▸ **How to complete this task**:
Copy each line of the following material exactly.

+ + + +

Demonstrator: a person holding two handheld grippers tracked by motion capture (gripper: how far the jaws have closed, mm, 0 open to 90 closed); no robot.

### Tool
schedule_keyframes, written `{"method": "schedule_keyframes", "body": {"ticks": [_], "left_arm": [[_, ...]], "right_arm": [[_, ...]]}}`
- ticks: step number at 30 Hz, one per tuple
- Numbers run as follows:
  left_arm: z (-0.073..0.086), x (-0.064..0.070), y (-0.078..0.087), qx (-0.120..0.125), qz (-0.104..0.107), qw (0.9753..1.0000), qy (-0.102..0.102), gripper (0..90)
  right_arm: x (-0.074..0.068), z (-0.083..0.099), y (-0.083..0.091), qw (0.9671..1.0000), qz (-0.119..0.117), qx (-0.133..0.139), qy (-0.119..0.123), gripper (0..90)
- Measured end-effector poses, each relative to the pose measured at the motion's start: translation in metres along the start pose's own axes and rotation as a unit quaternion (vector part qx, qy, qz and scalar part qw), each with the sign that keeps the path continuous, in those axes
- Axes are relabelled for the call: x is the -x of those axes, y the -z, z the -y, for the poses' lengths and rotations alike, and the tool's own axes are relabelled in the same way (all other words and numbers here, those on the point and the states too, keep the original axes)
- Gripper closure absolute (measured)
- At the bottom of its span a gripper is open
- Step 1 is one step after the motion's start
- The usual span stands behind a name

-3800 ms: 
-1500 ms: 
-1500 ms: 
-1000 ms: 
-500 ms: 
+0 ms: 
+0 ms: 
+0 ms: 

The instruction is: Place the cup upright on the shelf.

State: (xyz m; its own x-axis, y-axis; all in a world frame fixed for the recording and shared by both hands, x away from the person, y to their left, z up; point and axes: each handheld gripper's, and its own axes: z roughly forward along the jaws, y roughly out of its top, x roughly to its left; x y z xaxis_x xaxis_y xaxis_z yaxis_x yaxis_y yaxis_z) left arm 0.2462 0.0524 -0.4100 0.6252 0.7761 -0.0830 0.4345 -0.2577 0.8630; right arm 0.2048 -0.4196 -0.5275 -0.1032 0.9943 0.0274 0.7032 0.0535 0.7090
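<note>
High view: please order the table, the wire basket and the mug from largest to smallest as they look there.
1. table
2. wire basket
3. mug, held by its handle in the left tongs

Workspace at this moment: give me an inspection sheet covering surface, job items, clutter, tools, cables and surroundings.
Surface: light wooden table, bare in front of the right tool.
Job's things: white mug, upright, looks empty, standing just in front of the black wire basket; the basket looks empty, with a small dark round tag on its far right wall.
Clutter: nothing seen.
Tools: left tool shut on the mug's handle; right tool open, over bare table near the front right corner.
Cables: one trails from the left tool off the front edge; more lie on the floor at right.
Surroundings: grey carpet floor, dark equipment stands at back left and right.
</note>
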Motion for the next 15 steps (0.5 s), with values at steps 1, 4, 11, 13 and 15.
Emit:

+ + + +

▸ **Result**:
Demonstrator: a person holding two handheld grippers tracked by motion capture (gripper: how far the jaws have closed, mm, 0 open to 90 closed); no robot.

### Tool
schedule_keyframes, written `{"method": "schedule_keyframes", "body": {"ticks": [_], "left_arm": [[_, ...]], "right_arm": [[_, ...]]}}`
- ticks: step number at 30 Hz, one per tuple
- Numbers run as follows:
  left_arm: z (-0.073..0.086), x (-0.064..0.070), y (-0.078..0.087), qx (-0.120..0.125), qz (-0.104..0.107), qw (0.9753..1.0000), qy (-0.102..0.102), gripper (0..90)
  right_arm: x (-0.074..0.068), z (-0.083..0.099), y (-0.083..0.091), qw (0.9671..1.0000), qz (-0.119..0.117), qx (-0.133..0.139), qy (-0.119..0.123), gripper (0..90)
- Measured end-effector poses, each relative to the pose measured at the motion's start: translation in metres along the start pose's own axes and rotation as a unit quaternion (vector part qx, qy, qz and scalar part qw), each with the sign that keeps the path continuous, in those axes
- Axes are relabelled for the call: x is the -x of those axes, y the -z, z the -y, for the poses' lengths and rotations alike, and the tool's own axes are relabelled in the same way (all other words and numbers here, those on the point and the states too, keep the original axes)
- Gripper closure absolute (measured)
- At the bottom of its span a gripper is open
- Step 1 is one step after the motion's start
- The usual span stands behind a name

-3800 ms: 
-1500 ms: 
-1500 ms: 
-1000 ms: 
-500 ms: 
+0 ms: 
+0 ms: 
+0 ms: 

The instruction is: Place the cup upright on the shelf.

State: (xyz m; its own x-axis, y-axis; all in a world frame fixed for the recording and shared by both hands, x away from the person, y to their left, z up; point and axes: each handheld gripper's, and its own axes: z roughly forward along the jaws, y roughly out of its top, x roughly to its left; x y z xaxis_x xaxis_y xaxis_z yaxis_x yaxis_y yaxis_z) left arm 0.2462 0.0524 -0.4100 0.6252 0.7761 -0.0830 0.4345 -0.2577 0.8630; right arm 0.2048 -0.4196 -0.5275 -0.1032 0.9943 0.0274 0.7032 0.0535 0.7090
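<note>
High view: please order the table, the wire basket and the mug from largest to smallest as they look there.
1. table
2. wire basket
3. mug, held by its handle in the left tongs

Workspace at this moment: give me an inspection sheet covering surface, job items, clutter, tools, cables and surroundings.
Surface: light wooden table, bare in front of the right tool.
Job's things: white mug, upright, looks empty, standing just in front of the black wire basket; the basket looks empty, with a small dark round tag on its far right wall.
Clutter: nothing seen.
Tools: left tool shut on the mug's handle; right tool open, over bare table near the front right corner.
Cables: one trails from the left tool off the front edge; more lie on the floor at right.
Surroundings: grey carpet floor, dark equipment stands at back left and right.
</note>
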Motion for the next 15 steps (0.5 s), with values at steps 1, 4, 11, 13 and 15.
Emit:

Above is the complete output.